What is needed: Your answer should repeat the listing in full, with no line missing or altered.

┌─ Information supplied

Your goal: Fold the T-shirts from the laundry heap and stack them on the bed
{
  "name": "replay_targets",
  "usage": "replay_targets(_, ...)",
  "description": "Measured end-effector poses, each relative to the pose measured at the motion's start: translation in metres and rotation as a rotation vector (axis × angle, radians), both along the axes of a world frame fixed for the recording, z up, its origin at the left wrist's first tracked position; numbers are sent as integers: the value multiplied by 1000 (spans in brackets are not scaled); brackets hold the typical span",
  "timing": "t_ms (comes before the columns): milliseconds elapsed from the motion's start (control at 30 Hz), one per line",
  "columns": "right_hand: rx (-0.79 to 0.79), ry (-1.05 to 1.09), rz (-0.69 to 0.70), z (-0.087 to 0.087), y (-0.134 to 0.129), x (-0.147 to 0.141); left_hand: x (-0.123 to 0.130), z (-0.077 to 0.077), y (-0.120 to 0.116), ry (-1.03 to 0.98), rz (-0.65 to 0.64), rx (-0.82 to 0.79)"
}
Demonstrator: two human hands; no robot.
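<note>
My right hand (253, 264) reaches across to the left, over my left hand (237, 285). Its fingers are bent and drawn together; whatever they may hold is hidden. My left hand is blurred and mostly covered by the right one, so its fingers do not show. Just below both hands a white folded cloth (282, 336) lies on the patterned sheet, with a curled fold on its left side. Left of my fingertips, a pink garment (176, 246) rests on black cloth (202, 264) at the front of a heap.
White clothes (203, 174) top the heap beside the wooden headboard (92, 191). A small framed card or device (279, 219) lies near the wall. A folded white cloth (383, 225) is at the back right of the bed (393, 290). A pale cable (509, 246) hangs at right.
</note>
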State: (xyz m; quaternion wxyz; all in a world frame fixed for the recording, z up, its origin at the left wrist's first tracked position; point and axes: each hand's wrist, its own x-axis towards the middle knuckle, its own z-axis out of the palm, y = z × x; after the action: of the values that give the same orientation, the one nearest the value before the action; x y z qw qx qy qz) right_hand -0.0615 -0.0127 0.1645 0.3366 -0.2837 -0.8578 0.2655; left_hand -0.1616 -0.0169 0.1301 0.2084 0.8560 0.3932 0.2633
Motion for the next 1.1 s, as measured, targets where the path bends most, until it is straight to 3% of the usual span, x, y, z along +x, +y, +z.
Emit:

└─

Solution for this exercise:
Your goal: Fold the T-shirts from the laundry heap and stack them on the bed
{
  "name": "replay_targets",
  "usage": "replay_targets(_, ...)",
  "description": "Measured end-effector poses, each relative to the pose measured at the motion's start: translation in metres and rotation as a rotation vector (axis × angle, radians), both along the axes of a world frame fixed for the recording, z up, its origin at the left wrist's first tracked position; numbers are sent as integers: the value multiplied by 1000 (spans in brackets are not scaled); brackets hold the typical span",
  "timing": "t_ms (comes before the columns): milliseconds elapsed from the motion's start (control at 30 Hz), one per line",
  "columns": "right_hand: rx (-0.79 to 0.79), ry (-1.05 to 1.09), rz (-0.69 to 0.70), z (-0.087 to 0.087), y (-0.134 to 0.129), x (-0.147 to 0.141); left_hand: x (-0.123 to 0.130), z (-0.077 to 0.077), y (-0.120 to 0.116), ry (-1.03 to 0.98), rz (-0.65 to 0.64), rx (-0.82 to 0.79)"
}
Demonstrator: two human hands; no robot.
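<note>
My right hand (253, 264) reaches across to the left, over my left hand (237, 285). Its fingers are bent and drawn together; whatever they may hold is hidden. My left hand is blurred and mostly covered by the right one, so its fingers do not show. Just below both hands a white folded cloth (282, 336) lies on the patterned sheet, with a curled fold on its left side. Left of my fingertips, a pink garment (176, 246) rests on black cloth (202, 264) at the front of a heap.
White clothes (203, 174) top the heap beside the wooden headboard (92, 191). A small framed card or device (279, 219) lies near the wall. A folded white cloth (383, 225) is at the back right of the bed (393, 290). A pale cable (509, 246) hangs at right.
</note>
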State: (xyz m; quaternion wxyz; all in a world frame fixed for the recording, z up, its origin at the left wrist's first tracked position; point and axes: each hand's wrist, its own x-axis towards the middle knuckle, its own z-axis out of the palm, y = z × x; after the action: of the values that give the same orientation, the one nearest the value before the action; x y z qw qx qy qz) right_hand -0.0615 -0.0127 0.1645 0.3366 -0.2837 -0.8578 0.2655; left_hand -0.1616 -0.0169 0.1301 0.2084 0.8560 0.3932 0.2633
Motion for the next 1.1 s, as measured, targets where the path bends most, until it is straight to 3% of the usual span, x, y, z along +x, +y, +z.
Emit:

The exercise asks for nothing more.